*** Input data ***

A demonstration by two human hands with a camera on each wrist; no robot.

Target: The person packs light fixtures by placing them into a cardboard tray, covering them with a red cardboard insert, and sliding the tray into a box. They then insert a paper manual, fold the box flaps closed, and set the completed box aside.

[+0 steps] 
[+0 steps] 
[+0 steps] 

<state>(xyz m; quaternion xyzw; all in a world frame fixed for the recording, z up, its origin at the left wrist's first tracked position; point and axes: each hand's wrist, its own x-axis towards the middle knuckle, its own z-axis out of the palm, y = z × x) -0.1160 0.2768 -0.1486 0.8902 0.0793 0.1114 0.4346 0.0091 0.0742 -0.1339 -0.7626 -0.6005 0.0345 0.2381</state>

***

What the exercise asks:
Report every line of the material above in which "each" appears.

Exercise answer:
A demonstration by two human hands with a camera on each wrist; no robot.
<state>(xyz m; quaternion xyzw; all in a world frame fixed for the recording, z up, its origin at the left wrist's first tracked position; point and axes: each hand's wrist, its own x-axis towards the middle knuckle, its own z-axis out of the palm, y = z × x) -0.1160 0.2768 -0.1486 0.8902 0.0793 0.1114 0.4346 0.0091 0.0742 -0.1339 -0.7626 -0.6005 0.0345 0.2381</state>

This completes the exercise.